You will be taken back to the project page, and should see a message confirming that the database has successfully been created.

The name of the new database will now appear in the list of ORDS databases for the project. Note that because this is as yet an empty database, the number of database versions is currently zero.

Database list showing empty database

Click the database name to go to the database page.

4. Uploading an existing data collection

You can now upload your database or data collection into the empty ORDS database you have just created.

However, before doing so, it is worth being aware of how ORDS will handle some important aspects of your data - primary keys and table names.

4.1.1. Primary keys in the ORDS

Each table in a database needs to have a field known as a ‘primary key’. This field is used by the system as a means of uniquely identifying records within the table. The content of this field therefore needs to be unique for each record in the table.

To see why this is important, imagine a table that gives personal information about a group of people. Suppose that two people in the group have the same name – ‘Jane Smith’, for example. The database system needs a way of distinguishing between these; otherwise, when asked to retrieve information about Jane Smith, there would be no way of telling which of the two Janes this referred to. The easiest way to avoid this problem is to give each record a unique identifier which can serve as the primary key. This is often called an ‘ID’ or ‘index’ field.

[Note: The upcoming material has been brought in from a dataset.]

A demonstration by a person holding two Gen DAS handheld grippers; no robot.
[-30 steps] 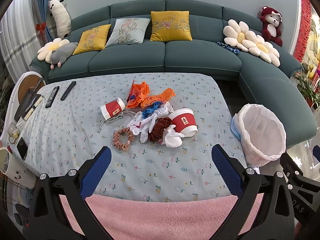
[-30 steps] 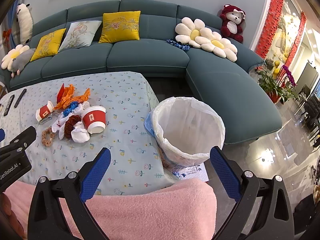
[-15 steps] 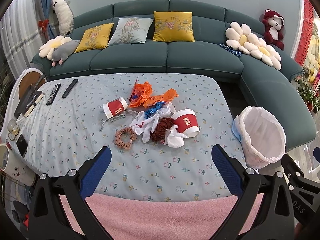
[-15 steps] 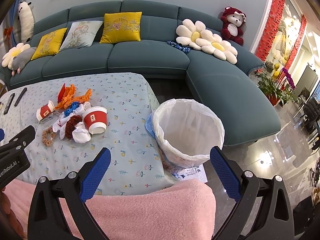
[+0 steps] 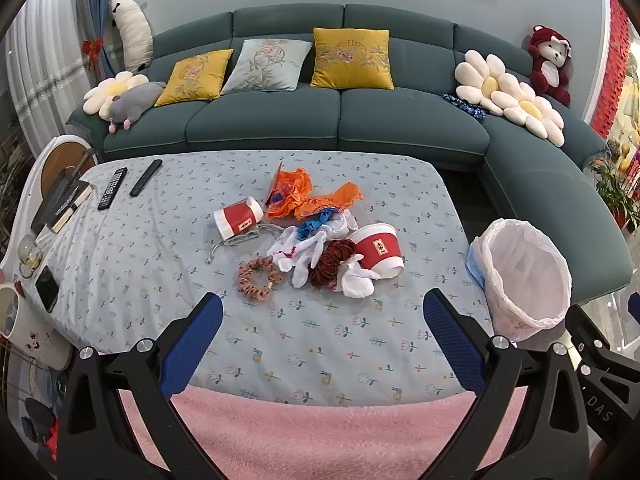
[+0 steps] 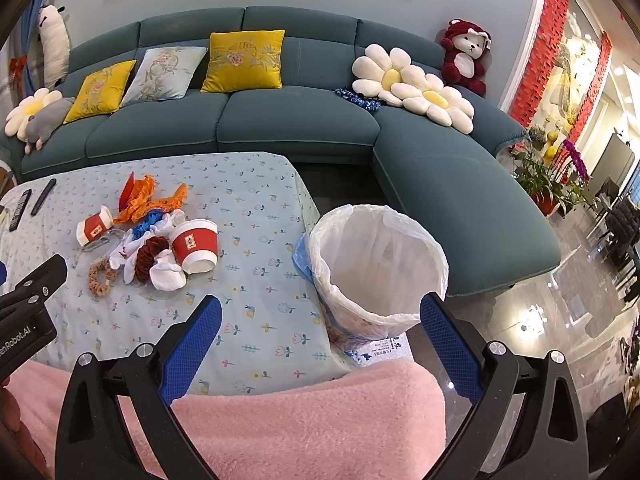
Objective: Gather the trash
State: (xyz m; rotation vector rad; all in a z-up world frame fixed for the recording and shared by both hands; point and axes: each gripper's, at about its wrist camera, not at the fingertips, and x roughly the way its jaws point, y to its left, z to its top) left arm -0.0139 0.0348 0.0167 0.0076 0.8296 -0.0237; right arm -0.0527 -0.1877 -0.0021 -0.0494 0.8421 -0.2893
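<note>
Left wrist view: left claw (image 5: 322,322) spread wide, holding nothing, above the counter (image 5: 160,264) near edge. Trash pile (image 5: 316,236) lies ahead of it, well apart: two red paper cups (image 5: 378,249), orange wrapper (image 5: 304,196), white tissues, scrunchies. Remote controls (image 5: 112,189) show at far left. Right wrist view: right claw (image 6: 320,322) equally wide, holding nothing. Lined trash bin (image 6: 378,266) stands just ahead beside the counter; pile sits well left.
</note>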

If you are uploading Access or PostgreSQL files, each table will already have a primary key field, and the ORDS will simply use this.

If you are uploading CSV files, these may not have a field suitable to be a primary key. For each table created from a CSV file, ORDS therefore adds an extra field to serve as the primary key. The default name for this field is the name of the file uploaded, with _index appended at the end (you can change this name after upload if you choose – for instructions, see the later guide in this series, How to build and structure databases). As noted in section 2.2.1. above, this means the upload attempt will fail if a CSV file already contains a field whose name is the name of the file followed by _index: if you have such a field, you will need to rename it before uploading.

The primary key field created by ORDS will contain a unique numerical value for each record. It will be set as an autoincrement field, meaning that if you add new records to the table, ORDS will automatically complete this field for you.

4.1.2. Tables names in the ORDS

If you upload an Access or PostgreSQL file, ORDS will retain the existing table names. If you upload CSV files, ORDS will use the file names as the table names.

4.2. The database page

The database page displays your database’s details, and allows you to manage the database (see the later guide in this series, How to manage ORDS databases and database versions, for more details).

Database page before upload

ORDS allows you to create up to three versions of each database. Details of how to do this, and of what you might use each version for, can be found in the later guide, How to manage ORDS databases and database versions.

When you upload a database, it automatically becomes the main database version. In the lower left-hand part of the screen, you will see the Main database version information pane.

Click the Upload existing database button.

4.3. Uploading your file

You will be taken to the Upload a Database to ORDS page. This allows you to select a file to upload.

Upload a Database to ORDS page

Click the Browse... button. (The labelling of this button may vary depending on the browser you are using.)

In the dialogue box that opens, navigate to the file that you wish to upload, click the file name to select it, and then click Open. (The labelling of this button may also vary.)

File selection dialogue box

The file name will now appear on the Upload a Database to ORDS page.

Upload a Database to ORDS page, with file name highlighted

If you have accidentally selected the wrong file, you can change it by clicking Browse... again.

Once you are happy that the correct file has been selected, click Upload.

You will be returned to the project page, and should see a message confirming that the database will be uploaded. You should also receive a notification email telling you that your database has been sent to the ORDS servers for processing.

You will also see that the number of database versions displayed alongside the database name has changed from zero to one.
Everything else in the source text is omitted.